- _Directions for this task_
After removing every image, reproduce the data exactly as it appears.
Start of Recorded information
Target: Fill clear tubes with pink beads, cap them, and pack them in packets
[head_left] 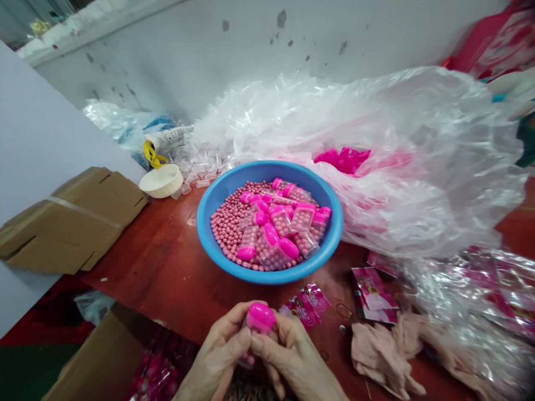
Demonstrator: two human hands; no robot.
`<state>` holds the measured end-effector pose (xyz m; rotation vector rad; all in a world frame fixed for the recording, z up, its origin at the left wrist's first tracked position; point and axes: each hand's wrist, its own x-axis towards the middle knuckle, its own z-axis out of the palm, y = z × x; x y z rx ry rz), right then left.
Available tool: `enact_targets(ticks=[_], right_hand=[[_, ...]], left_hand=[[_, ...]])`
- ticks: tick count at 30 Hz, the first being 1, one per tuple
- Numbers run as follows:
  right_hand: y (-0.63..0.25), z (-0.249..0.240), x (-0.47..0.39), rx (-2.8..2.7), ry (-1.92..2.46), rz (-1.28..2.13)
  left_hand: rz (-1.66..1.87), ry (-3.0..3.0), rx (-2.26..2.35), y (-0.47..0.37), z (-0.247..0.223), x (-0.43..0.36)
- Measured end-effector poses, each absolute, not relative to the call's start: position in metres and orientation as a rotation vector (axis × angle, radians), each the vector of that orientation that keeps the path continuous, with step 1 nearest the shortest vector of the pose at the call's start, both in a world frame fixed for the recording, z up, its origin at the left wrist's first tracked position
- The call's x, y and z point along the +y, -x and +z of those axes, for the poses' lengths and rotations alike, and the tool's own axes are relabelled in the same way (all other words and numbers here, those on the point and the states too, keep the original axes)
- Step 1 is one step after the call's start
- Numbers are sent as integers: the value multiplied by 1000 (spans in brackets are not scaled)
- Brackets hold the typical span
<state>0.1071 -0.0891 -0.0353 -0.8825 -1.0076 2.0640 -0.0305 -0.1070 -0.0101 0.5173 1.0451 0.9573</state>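
As the left hand (pixel 221 351) and right hand (pixel 296 353) meet at the near edge of the red surface (pixel 159 267), they grip one small clear bottle (pixel 259 321) between them, fingers curled round it, thumbs nearly tip to tip. In this head view its bright pink cap (pixel 262 316) points up and away from the person, toward the blue basin (pixel 267 277); the long axis drops steeply from there to a lower end partly hidden by fingers. The basin sits in from that edge, holding pink beads (pixel 228 225) with capped bottles (pixel 288 249) heaped at all angles. Pink sachets (pixel 307 312) lie between it and the right hand. A crumpled cloth (pixel 382 356) rests toward the near right corner, and plastic bags (pixel 422 122) billow along the far edge.
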Motion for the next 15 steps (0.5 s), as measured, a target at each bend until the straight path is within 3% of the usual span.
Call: enact_targets(ticks=[10,15], right_hand=[[-97,-36,-105,-843,764,2170],[-88,-38,-114,-488,717,2117]], left_hand=[[1050,-496,1130,14,-12,-118],[1063,-520,1219,11,-21,-120]])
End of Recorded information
- _Written reply_
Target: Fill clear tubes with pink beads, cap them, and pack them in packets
[head_left] 
Demonstrator: two human hands; no robot.
`<state>` holds the measured end-effector pose (xyz m; rotation vector rad; all in a world frame fixed for the recording, z up, its origin at the left wrist's first tracked position; point and axes: each hand's wrist, its own x-axis towards the middle knuckle, its own z-axis out of the palm, y = z × x; x y z rx ry rz), right then left.
Available tool: `enact_targets(ticks=[_], right_hand=[[_, ...]], left_hand=[[_, ...]])`
- ticks: tick count at 30 Hz, the first being 1, one per tuple
- Numbers run as follows:
  right_hand: y (-0.63..0.25), z (-0.249..0.240), x (-0.47..0.39), rx (-2.8..2.7), ry (-1.92..2.46), rz (-1.28..2.13)
  left_hand: rz (-1.66..1.87), ry (-3.0..3.0), rx (-2.26..2.35), y (-0.47..0.37), z (-0.247..0.223), x (-0.43..0.36)
- Measured end-effector poses, each absolute, not relative to the call's start: position in metres and orientation as a rotation vector (axis × angle, radians), each the vector of that orientation that keeps the path continuous, with step 1 nearest the shortest vector of the pose at the call's start, both in a world frame fixed for the recording, z up, its origin at the left wrist's first tracked position
- The call's x, y and z point along the +y, -x and +z of those axes, for the poses' lengths and rotations alike, and the tool's own axes are relabelled in the same way (all other words and numbers here, those on the point and the states too, keep the original axes)
- Step 1 is one step after the call's start
- Numbers are sent as integers: the value multiplied by 1000 (spans in brackets are not scaled)
- Brackets hold the typical span
<state>0.1071 -0.0891 -0.0353 -0.8825 -1.0076 2.0640 -0.0305 -0.1070 -0.0101 0.5173 1.0451 0.9573</state>
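As the left hand (pixel 221 351) and right hand (pixel 296 353) meet at the near edge of the red surface (pixel 159 267), they grip one small clear bottle (pixel 259 321) between them, fingers curled round it, thumbs nearly tip to tip. In this head view its bright pink cap (pixel 262 316) points up and away from the person, toward the blue basin (pixel 267 277); the long axis drops steeply from there to a lower end partly hidden by fingers. The basin sits in from that edge, holding pink beads (pixel 228 225) with capped bottles (pixel 288 249) heaped at all angles. Pink sachets (pixel 307 312) lie between it and the right hand. A crumpled cloth (pixel 382 356) rests toward the near right corner, and plastic bags (pixel 422 122) billow along the far edge.
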Motion for the next 15 steps (0.5 s), as measured, a target at each bend until the straight path is within 3% of the usual span.
Call: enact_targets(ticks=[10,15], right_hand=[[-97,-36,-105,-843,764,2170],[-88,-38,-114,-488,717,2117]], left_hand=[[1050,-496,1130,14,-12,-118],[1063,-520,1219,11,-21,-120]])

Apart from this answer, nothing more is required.